# Athel Anco ship mates from the past



## stmarys (Nov 16, 2012)

Heres a few names that someone may recall, Chief Eng's Graham Hawes, Jack Russell, Stan Steel, Bertie Long, Neil Widdas. Graham Hargreaves. 2nd Engineers, Russ Charlton, John Duffy, Brian Garret ( dispensated) Ships involved Anco Empress/Sceptre/Templar/Duke between 73 and 76. Junior Eng. Gary Benson, Gordan Clarke. 3rd Eng. Ollie Grunwell, Paul Nicolin ( mauritious). Pat Brady (Glasgow) I sailed with them all and a few more that I am trying to recall, anyone else know these people sad to say some may have died especially the Chiefs. Thanks Martin G (Pint)


----------



## Bill Greig (Jul 4, 2006)

Martin,
I sailed with Gary Benson on the Post Champion, he was 4th Eng at the time, this was early to mid 1977, I was Sparkie on secondment from P&O GCD.
Cheers
Bill


----------



## stmarys (Nov 16, 2012)

*Re shipmates Athel Anco*

Hi Bill, Sorry but your names not familiar to me, but regarding Gary Benson I sailed with him several times, the first being in 75 on the Anco Sceptre he was a junior Eng at the time, I then sailed with him on the Anco Templar in late 77 he was still a junior eng then as well, don't know when he was promoted to 4th or 3 OT as they called them in Panocean, I did a couple of trips on the Post ships after the union with Anco.

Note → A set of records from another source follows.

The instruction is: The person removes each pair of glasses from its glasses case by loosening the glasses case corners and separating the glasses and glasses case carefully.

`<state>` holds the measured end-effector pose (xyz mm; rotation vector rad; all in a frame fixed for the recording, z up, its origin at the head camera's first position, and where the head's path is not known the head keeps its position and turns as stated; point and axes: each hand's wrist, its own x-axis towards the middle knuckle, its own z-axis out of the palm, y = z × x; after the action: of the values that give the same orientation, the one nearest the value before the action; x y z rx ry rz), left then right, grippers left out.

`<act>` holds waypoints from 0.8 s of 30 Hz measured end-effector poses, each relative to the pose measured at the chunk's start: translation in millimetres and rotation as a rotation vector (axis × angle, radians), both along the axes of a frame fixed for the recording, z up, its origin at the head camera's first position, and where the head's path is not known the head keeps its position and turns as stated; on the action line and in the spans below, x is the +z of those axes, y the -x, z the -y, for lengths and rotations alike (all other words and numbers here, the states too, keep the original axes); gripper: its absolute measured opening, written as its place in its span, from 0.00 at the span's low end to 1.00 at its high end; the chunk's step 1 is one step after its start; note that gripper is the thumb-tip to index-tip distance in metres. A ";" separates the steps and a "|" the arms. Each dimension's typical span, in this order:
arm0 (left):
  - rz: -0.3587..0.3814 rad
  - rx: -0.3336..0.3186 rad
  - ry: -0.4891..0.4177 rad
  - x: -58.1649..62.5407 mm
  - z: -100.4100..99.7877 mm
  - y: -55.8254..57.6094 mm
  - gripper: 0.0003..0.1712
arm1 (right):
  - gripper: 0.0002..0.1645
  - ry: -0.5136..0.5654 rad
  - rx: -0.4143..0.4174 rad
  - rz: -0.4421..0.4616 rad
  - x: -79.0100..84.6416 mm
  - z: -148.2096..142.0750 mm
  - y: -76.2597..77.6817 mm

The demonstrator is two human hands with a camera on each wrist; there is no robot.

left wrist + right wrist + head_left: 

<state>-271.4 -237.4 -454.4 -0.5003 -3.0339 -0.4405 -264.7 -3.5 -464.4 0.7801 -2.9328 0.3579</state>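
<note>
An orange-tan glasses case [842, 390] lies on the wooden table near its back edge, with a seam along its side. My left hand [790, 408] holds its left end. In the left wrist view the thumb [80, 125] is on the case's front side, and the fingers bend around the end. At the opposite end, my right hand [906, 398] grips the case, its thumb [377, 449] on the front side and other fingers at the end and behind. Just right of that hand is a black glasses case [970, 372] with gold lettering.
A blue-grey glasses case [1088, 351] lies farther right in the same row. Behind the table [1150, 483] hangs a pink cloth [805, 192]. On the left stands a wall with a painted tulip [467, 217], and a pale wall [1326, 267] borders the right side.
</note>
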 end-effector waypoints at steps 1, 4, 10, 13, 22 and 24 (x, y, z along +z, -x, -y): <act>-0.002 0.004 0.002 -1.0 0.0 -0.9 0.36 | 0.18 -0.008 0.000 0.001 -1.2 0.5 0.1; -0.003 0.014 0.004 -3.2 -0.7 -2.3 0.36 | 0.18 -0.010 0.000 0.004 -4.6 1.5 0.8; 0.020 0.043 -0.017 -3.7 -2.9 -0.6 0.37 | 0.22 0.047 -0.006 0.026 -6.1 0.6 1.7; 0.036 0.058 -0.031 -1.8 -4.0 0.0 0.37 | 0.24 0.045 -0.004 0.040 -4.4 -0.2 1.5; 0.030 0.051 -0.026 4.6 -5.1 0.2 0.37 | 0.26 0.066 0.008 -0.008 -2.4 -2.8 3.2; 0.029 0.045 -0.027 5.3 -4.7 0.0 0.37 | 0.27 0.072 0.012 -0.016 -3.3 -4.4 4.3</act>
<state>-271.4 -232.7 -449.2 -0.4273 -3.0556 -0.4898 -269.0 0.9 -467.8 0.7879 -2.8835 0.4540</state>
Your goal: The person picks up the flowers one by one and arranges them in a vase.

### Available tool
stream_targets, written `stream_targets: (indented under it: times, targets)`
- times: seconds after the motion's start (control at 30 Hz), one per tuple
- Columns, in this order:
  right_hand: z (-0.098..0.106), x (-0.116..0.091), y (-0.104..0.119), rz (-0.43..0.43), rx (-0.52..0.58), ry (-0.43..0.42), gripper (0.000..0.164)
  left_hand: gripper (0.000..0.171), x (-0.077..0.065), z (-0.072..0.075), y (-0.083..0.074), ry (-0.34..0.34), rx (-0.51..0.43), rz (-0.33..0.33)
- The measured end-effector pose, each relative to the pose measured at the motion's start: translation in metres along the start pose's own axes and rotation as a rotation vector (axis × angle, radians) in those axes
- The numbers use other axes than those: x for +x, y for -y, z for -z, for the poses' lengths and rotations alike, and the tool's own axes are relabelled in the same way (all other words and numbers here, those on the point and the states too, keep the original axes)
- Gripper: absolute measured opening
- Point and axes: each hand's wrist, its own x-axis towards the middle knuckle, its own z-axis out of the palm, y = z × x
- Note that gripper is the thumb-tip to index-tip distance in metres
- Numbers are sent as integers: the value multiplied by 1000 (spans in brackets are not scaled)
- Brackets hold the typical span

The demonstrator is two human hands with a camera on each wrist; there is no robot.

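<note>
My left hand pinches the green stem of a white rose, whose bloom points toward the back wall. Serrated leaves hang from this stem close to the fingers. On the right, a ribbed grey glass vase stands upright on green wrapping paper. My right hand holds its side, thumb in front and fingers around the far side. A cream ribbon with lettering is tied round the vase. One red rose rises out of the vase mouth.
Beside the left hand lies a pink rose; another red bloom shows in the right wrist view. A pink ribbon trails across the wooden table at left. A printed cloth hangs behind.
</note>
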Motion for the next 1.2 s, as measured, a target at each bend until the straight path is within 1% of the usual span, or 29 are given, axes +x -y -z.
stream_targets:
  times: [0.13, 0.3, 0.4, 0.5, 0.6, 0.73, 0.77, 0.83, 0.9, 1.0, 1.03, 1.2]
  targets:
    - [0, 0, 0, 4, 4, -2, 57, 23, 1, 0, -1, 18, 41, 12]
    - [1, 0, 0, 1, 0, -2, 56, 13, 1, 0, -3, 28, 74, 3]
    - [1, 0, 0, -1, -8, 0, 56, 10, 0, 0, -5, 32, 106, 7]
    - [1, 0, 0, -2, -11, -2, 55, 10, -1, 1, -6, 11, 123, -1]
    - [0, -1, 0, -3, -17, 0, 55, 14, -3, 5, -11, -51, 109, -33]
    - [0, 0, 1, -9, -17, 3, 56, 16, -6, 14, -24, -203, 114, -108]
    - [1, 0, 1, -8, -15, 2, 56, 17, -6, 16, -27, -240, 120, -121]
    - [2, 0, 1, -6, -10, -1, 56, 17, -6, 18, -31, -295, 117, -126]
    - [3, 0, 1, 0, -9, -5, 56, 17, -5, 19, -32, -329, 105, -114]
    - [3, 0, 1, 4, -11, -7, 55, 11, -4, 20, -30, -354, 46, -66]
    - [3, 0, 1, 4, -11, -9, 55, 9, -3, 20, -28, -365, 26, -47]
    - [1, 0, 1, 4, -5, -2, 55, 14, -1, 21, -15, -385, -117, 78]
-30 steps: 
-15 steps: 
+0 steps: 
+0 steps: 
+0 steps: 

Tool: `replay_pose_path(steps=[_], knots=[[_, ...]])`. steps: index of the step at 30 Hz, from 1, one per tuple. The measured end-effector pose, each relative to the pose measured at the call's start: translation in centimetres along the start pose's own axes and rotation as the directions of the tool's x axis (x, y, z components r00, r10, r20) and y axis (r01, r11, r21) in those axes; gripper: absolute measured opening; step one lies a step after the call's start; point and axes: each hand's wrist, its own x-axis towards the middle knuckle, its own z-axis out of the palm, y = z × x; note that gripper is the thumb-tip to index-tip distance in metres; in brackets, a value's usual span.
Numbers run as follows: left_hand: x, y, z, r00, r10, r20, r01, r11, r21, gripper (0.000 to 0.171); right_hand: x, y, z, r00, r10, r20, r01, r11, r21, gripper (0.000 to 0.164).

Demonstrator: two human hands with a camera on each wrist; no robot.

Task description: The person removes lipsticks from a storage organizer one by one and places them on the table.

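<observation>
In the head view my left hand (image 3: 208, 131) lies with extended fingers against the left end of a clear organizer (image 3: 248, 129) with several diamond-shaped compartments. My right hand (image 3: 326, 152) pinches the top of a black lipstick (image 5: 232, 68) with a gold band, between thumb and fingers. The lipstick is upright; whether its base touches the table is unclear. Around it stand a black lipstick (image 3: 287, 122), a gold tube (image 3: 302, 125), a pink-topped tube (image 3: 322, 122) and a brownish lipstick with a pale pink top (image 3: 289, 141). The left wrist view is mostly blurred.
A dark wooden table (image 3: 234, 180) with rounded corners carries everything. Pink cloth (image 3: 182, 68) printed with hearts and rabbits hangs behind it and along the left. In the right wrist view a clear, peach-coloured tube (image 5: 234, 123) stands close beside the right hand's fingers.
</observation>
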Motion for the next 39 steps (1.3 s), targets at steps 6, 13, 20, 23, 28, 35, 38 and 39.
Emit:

Post Runner january 77 to august 77 I was there when she was sold to the Argentines and renamed ArgenPuma. ( one of the happiest ships I ever sailed on and had some really good times on the " Runner " ) Then Post Challenger in august 78 to december 78, then I went to college in Jan 79 to sit my 2nd eng ticket, the time I knew Gary I was sailing as 4th and 3rd Eng. Remember him well because we had a long and hard working trip on the Sceptre in 75 have some photos somewhere of us in Japan, think it was yokohama. Thanks for your reply, Regards Martin G


----------



## Bill Greig (Jul 4, 2006)

Hi Martin,
maybe he was still 5th Eng on the Champion, the memory is a bit foggy. I only did the one trip with Panocean but thoroughly enjoyed it. Other names I remember from that ship - Old Man Neil Hayward, Chief Eng. Ian Hewson, both fine gentlemen. Chief Steward was Ken Ollie from Newcastle. If I remember any more I'll drop you a line.
Cheers
Bill


----------



## Hayhurst (Aug 18, 2015)

Does anyone know of " Alex Engel " my last contact with him was when he was Cpt " MV LERT " OF Leck Shipping London, Late 70s early 80s.
Also, " Mike Sibotan " Last heard of, Delph N/Holland.


----------